Your answer should hold the data exactly as given, minus any picture.

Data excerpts

+--

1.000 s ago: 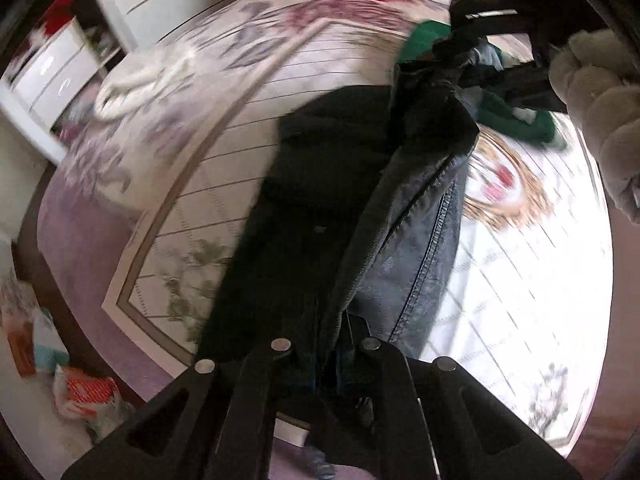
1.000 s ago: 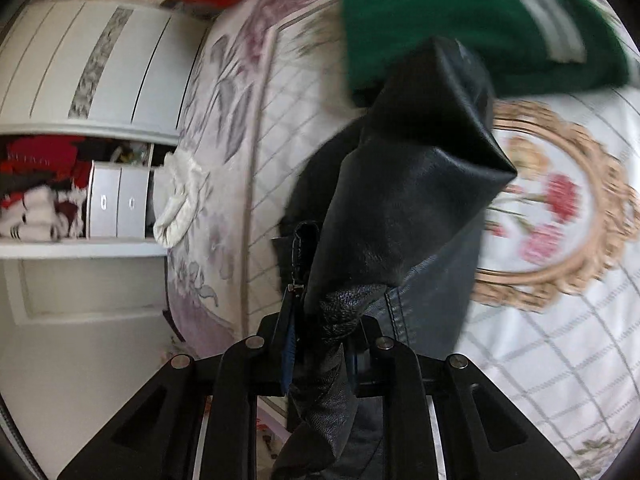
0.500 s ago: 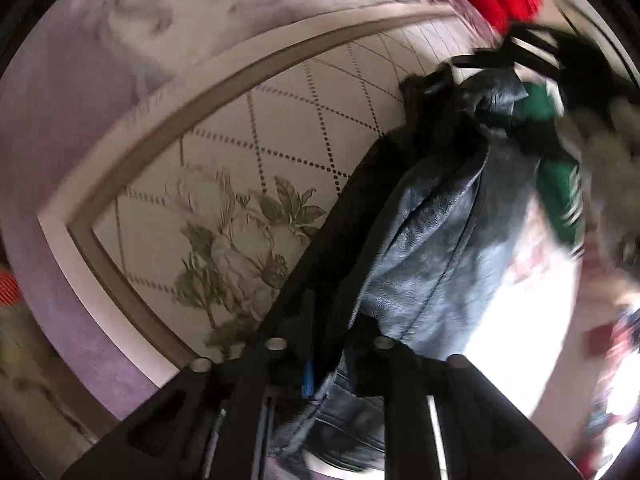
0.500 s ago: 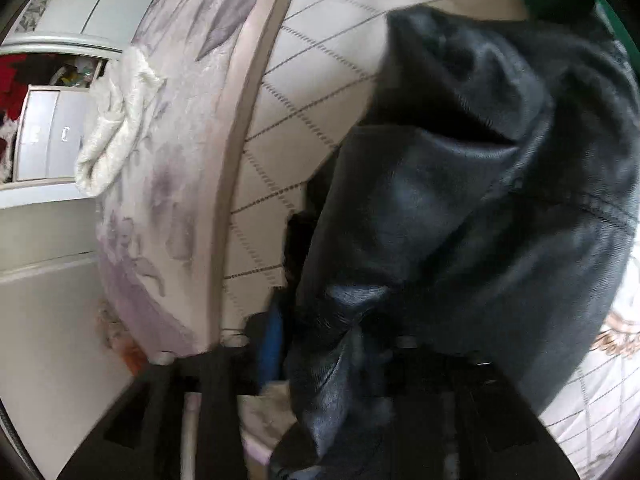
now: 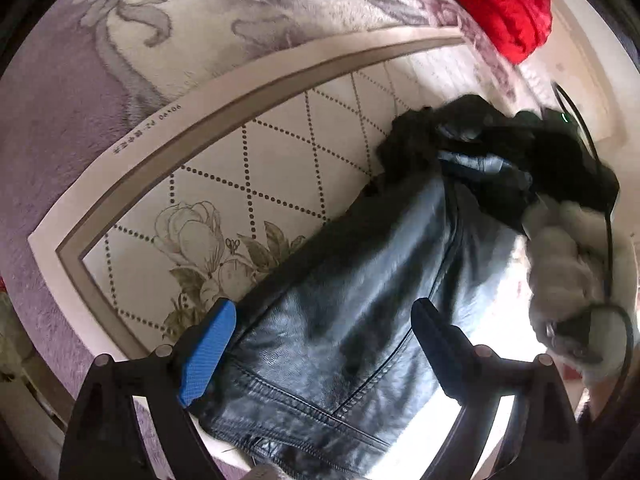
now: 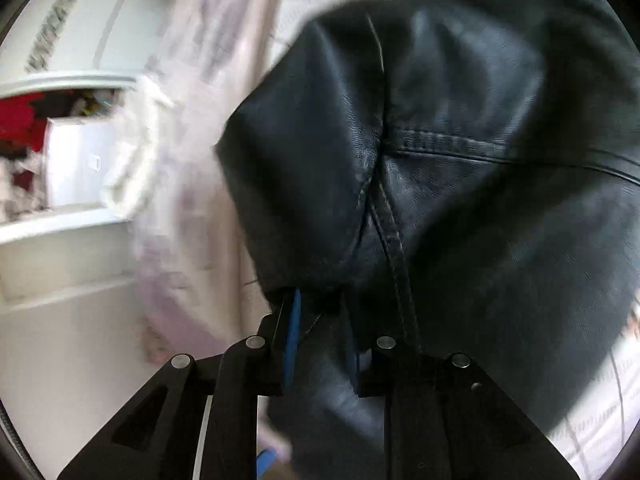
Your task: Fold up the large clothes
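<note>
**Black leather jacket down on the bed cover**

Leather jacket (image 5: 348, 312) lies on the cream, diamond-patterned bed cover (image 5: 280, 152). Left gripper (image 5: 320, 340): jaws have just been opening, now wide apart; the jacket's hem lies between them, pads off it. Right gripper (image 6: 320, 344): jaws have just been closing, narrow, with a fold of the jacket (image 6: 440, 160) between the blue pads, seemingly pinched, though the view is blurred. Farther off, a fuzzy pale glove (image 5: 568, 272) holds the right tool. Red garment (image 5: 500, 4) at the far edge. Open cupboard (image 6: 60, 160) beyond.
</note>
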### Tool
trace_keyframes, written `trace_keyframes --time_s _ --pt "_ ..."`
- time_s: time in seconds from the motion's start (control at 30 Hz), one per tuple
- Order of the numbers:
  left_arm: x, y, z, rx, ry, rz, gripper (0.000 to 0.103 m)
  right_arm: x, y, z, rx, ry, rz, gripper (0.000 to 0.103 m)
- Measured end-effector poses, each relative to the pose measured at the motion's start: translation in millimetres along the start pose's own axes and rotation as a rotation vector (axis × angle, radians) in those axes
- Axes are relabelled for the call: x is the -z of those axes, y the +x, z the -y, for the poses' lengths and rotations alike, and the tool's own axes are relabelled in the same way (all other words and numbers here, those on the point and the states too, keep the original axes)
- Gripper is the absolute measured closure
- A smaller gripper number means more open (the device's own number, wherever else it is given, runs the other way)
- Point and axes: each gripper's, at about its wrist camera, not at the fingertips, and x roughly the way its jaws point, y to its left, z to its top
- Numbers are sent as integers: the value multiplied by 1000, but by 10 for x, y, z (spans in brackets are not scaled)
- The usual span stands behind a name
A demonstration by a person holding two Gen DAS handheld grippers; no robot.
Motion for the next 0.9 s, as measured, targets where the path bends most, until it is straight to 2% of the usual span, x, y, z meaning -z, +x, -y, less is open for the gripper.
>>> trace_keyframes --time_s 0.07,0.17,0.2,0.23,0.27,0.33,0.37,0.4,0.47,0.53,0.57,0.6,0.63,0.67,0.73,0.77,0.83,0.9 --pt "-35 78 24 -39 26 -2 14 -77 122 45 -39 22 -5 80" --pt "-76 137 35 -33 35 -5 14 -98 -64 51 -115 7 -49 79" --pt "-90 150 48 -32 40 -7 14 -66 -279 105 -135 -9 -29 76" --pt "-104 159 74 -30 52 -8 14 -46 -420 160 -123 -14 3 60" --pt "-116 164 100 -32 59 -4 14 -3 -716 293 -71 -23 87 39" --pt "-145 160 147 -34 77 -2 14 46 -1108 570 79 -11 220 20" --pt "-155 170 179 -35 89 0 14 36 -1233 741 181 18 264 19" --pt "-159 170 202 -38 93 4 14 -1 -1278 919 227 56 289 19" --pt "-217 190 278 -38 105 12 14 -130 -1159 1266 178 132 258 19" --pt "-254 195 352 -47 120 30 14 -262 -890 1494 17 161 195 18" --pt "-265 170 394 -59 137 45 14 -273 -840 1504 -4 151 206 18" --pt "-273 153 428 -72 151 56 14 -249 -881 1460 -21 100 281 23" --pt "-282 145 454 -82 159 65 14 -213 -888 1436 -44 90 299 63" --pt "-295 139 487 -90 166 75 14 -137 -946 1492 -74 125 315 75" --pt "-290 98 525 -109 175 81 14 76 -1094 1630 -140 205 366 86" --pt "-276 65 551 -113 179 78 14 302 -1225 1761 -154 282 401 87" --pt "-234 16 603 -115 190 69 14 721 -1401 1967 -129 404 450 87" --pt "-174 -19 682 -127 214 65 14 1391 -1597 2297 -83 586 462 86"
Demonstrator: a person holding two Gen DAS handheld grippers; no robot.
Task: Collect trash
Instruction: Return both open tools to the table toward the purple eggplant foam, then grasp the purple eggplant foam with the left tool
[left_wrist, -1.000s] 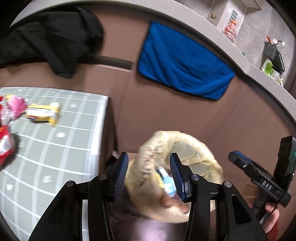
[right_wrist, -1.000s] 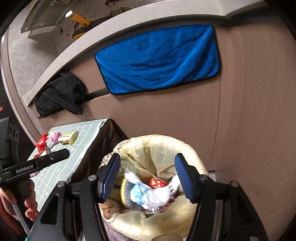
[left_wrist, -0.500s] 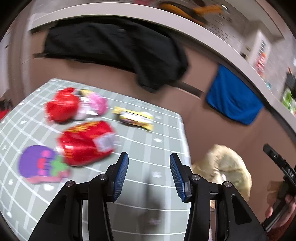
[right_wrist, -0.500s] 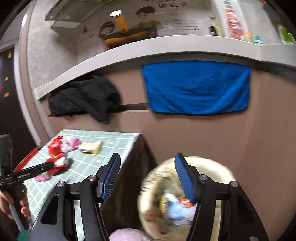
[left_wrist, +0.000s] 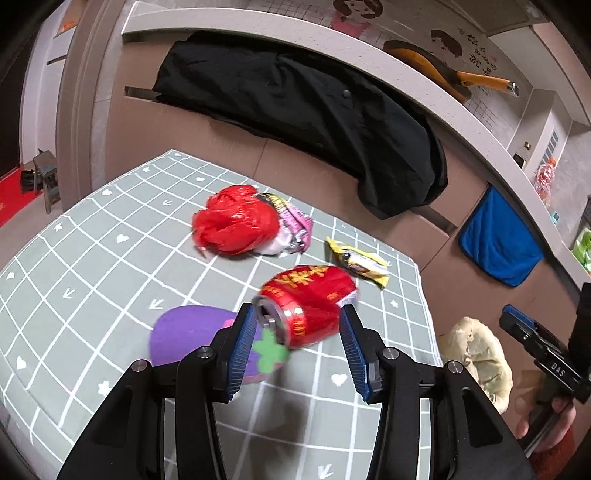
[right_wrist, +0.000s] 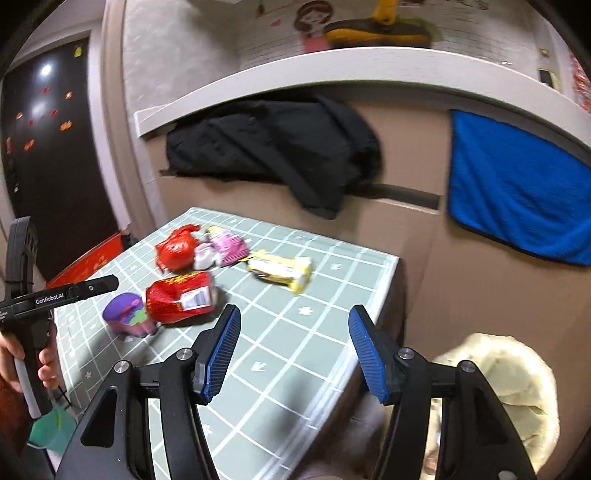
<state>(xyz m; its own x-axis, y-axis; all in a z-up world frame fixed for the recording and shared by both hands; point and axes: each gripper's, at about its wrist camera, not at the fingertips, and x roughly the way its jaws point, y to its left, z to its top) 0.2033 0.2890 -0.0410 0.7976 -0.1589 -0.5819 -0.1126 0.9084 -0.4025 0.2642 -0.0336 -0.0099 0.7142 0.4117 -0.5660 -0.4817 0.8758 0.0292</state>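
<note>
Gaping wide, left hand-held gripper (left_wrist: 297, 345) around the red can (left_wrist: 308, 304), right hand-held gripper (right_wrist: 293, 354) likewise, empty.

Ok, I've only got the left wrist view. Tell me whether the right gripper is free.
Observer: The right gripper is open, with nothing between its fingers.
Operator: Say where it points.
Observer: At the table's right edge, with the bin low on its right.
Operator: Describe the can's far side.
Observer: The can has a white barcode label there.
</note>
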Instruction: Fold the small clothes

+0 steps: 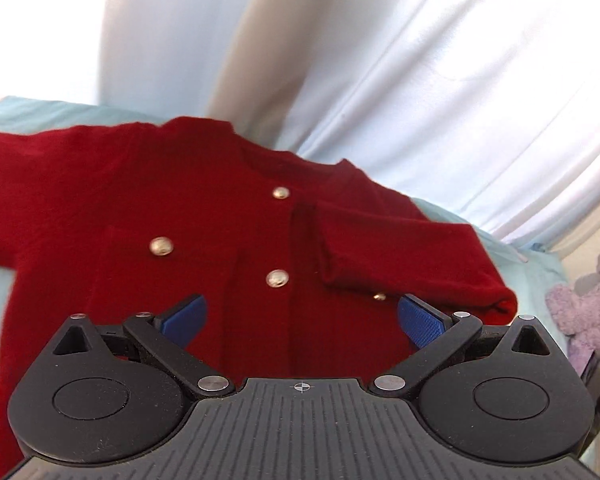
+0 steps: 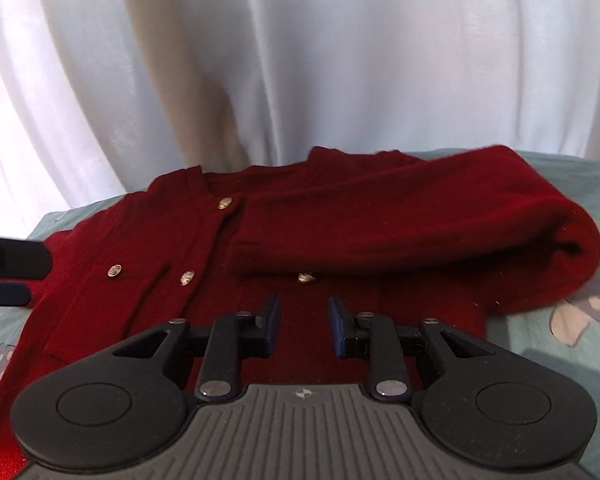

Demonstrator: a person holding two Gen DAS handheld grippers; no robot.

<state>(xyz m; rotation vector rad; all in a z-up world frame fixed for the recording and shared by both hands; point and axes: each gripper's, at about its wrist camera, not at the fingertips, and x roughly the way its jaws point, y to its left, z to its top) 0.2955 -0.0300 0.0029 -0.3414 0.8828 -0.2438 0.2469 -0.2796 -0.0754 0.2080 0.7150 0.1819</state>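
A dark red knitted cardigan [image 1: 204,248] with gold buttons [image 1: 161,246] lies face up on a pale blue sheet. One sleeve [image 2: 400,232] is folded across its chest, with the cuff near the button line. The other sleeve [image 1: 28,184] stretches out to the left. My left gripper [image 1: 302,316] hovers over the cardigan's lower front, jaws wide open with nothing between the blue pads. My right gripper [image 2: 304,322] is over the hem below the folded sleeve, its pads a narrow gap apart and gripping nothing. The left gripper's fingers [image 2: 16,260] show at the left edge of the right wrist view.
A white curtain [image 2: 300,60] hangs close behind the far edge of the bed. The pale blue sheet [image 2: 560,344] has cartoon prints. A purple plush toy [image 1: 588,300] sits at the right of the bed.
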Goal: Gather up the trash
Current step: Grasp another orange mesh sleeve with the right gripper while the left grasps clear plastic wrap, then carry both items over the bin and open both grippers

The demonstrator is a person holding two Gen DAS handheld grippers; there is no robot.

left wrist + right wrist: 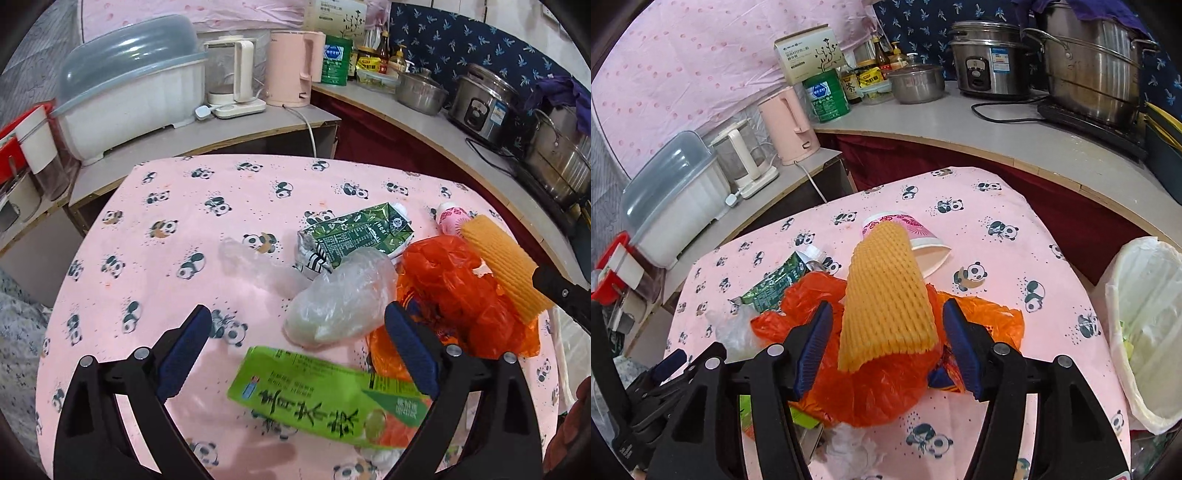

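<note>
The yellow foam net (886, 295) lay on the orange plastic bag (879, 387) at the middle of the panda-print table (1015, 206), a paper cup (919, 240) at its twelve o'clock. The right gripper (886, 343) straddled the net, jaws wide and apparently not yet pinching. The step looked like picking it up; next came closing, lifting, and swinging to the lined bin (1145, 332) at three o'clock. The left gripper (295, 350) hovered open over a green carton (325, 391), empty.
</note>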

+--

→ **Final answer**
1.000 s ago: 
1.000 s ago: 
0.500 s ago: 
0.500 s ago: 
now: 
now: 
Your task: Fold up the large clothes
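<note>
**Black leather jacket down on the bed cover**

Leather jacket (image 5: 348, 312) lies on the cream, diamond-patterned bed cover (image 5: 280, 152). Left gripper (image 5: 320, 340): jaws have just been opening, now wide apart; the jacket's hem lies between them, pads off it. Right gripper (image 6: 320, 344): jaws have just been closing, narrow, with a fold of the jacket (image 6: 440, 160) between the blue pads, seemingly pinched, though the view is blurred. Farther off, a fuzzy pale glove (image 5: 568, 272) holds the right tool. Red garment (image 5: 500, 4) at the far edge. Open cupboard (image 6: 60, 160) beyond.
</note>
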### Tool
trace_keyframes, written `trace_keyframes --time_s _ --pt "_ ..."`
- time_s: time in seconds from the motion's start (control at 30 Hz), one per tuple
- Order of the numbers:
  left_arm: x, y, z, rx, ry, rz, gripper (0.000 to 0.103 m)
  right_arm: x, y, z, rx, ry, rz, gripper (0.000 to 0.103 m)
- Measured end-effector poses, each relative to the pose measured at the motion's start: translation in millimetres along the start pose's own axes and rotation as a rotation vector (axis × angle, radians) in those axes
- Axes are relabelled for the call: x is the -z of those axes, y the +x, z the -y, for the poses' lengths and rotations alike, and the tool's own axes are relabelled in the same way (all other words and numbers here, those on the point and the states too, keep the original axes)
- Gripper is the absolute measured closure
- A smaller gripper number means more open (the device's own number, wherever else it is given, runs the other way)
- Point and axes: each gripper's, at about its wrist camera, not at the fingertips, and x roughly the way its jaws point, y to its left, z to its top
- Numbers are sent as integers: the value multiplied by 1000, but by 10 for x, y, z (spans in brackets are not scaled)
- The usual span stands behind a name
A demonstration by a person holding two Gen DAS handheld grippers; no robot.
Motion for the next 0.9 s, as measured, targets where the path bends most, until it is straight to 2% of the usual span, x, y, z meaning -z, +x, -y, less is open for the gripper.
>>> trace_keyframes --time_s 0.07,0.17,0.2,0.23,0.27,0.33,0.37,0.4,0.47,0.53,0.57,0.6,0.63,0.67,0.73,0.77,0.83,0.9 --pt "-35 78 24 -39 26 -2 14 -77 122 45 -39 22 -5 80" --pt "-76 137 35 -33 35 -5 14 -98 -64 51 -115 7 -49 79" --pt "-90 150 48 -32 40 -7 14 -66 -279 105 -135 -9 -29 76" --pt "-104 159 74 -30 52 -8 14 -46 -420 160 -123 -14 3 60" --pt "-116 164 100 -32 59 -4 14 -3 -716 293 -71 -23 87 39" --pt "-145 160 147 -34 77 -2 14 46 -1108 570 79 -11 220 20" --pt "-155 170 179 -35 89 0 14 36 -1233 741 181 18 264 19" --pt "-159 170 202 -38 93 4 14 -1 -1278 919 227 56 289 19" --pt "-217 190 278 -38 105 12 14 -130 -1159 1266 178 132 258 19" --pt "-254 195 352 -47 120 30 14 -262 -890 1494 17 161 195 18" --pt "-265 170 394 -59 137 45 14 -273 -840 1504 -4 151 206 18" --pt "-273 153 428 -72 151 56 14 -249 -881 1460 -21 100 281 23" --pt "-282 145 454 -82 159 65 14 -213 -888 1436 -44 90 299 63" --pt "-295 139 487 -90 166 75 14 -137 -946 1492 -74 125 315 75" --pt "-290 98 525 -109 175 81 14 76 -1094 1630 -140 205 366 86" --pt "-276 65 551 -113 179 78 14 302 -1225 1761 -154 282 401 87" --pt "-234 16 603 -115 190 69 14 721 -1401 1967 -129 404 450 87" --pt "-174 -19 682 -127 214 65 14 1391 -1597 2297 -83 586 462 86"
Demonstrator: a person holding two Gen DAS handheld grippers; no robot.
Task: Collect trash
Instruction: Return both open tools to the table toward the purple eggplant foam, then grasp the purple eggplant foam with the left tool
[left_wrist, -1.000s] 
[right_wrist, -1.000s] 
[left_wrist, -0.500s] 
[right_wrist, -0.500s] 
[left_wrist, +0.000s] 
[right_wrist, +0.000s] 
<state>(xyz m; its own x-axis, y-axis; all in a z-up world frame fixed for the recording and shared by both hands; point and axes: each gripper's, at about its wrist camera, not at the fingertips, and x roughly the way its jaws point, y to its left, z to its top) 0.2033 0.2890 -0.0410 0.7976 -0.1589 -0.5819 -0.1126 0.9084 -0.4025 0.2642 -0.0336 -0.0099 0.7142 0.4117 -0.5660 -0.4817 0.8758 0.0292</state>
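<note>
Gaping wide, left hand-held gripper (left_wrist: 297, 345) around the red can (left_wrist: 308, 304), right hand-held gripper (right_wrist: 293, 354) likewise, empty.

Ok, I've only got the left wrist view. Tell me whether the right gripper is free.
Observer: The right gripper is open, with nothing between its fingers.
Operator: Say where it points.
Observer: At the table's right edge, with the bin low on its right.
Operator: Describe the can's far side.
Observer: The can has a white barcode label there.
</note>
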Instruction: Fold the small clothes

+0 steps: 
+0 steps: 

Demonstrator: a person holding two Gen DAS handheld grippers; no robot.

<state>(xyz m; rotation vector rad; all in a z-up world frame fixed for the recording and shared by both hands; point and axes: each gripper's, at about its wrist camera, not at the fingertips, and x roughly the way its jaws point, y to its left, z to its top) 0.2955 -0.0300 0.0029 -0.3414 0.8828 -0.2438 0.2469 -0.2796 -0.0754 0.2080 0.7150 0.1819</state>
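A dark red knitted cardigan [image 1: 204,248] with gold buttons [image 1: 161,246] lies face up on a pale blue sheet. One sleeve [image 2: 400,232] is folded across its chest, with the cuff near the button line. The other sleeve [image 1: 28,184] stretches out to the left. My left gripper [image 1: 302,316] hovers over the cardigan's lower front, jaws wide open with nothing between the blue pads. My right gripper [image 2: 304,322] is over the hem below the folded sleeve, its pads a narrow gap apart and gripping nothing. The left gripper's fingers [image 2: 16,260] show at the left edge of the right wrist view.
A white curtain [image 2: 300,60] hangs close behind the far edge of the bed. The pale blue sheet [image 2: 560,344] has cartoon prints. A purple plush toy [image 1: 588,300] sits at the right of the bed.
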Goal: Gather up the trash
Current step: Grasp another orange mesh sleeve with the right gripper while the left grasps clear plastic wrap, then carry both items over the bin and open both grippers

The demonstrator is a person holding two Gen DAS handheld grippers; there is no robot.

left wrist + right wrist: 

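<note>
The yellow foam net (886, 295) lay on the orange plastic bag (879, 387) at the middle of the panda-print table (1015, 206), a paper cup (919, 240) at its twelve o'clock. The right gripper (886, 343) straddled the net, jaws wide and apparently not yet pinching. The step looked like picking it up; next came closing, lifting, and swinging to the lined bin (1145, 332) at three o'clock. The left gripper (295, 350) hovered open over a green carton (325, 391), empty.
</note>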

This exercise has now been finished.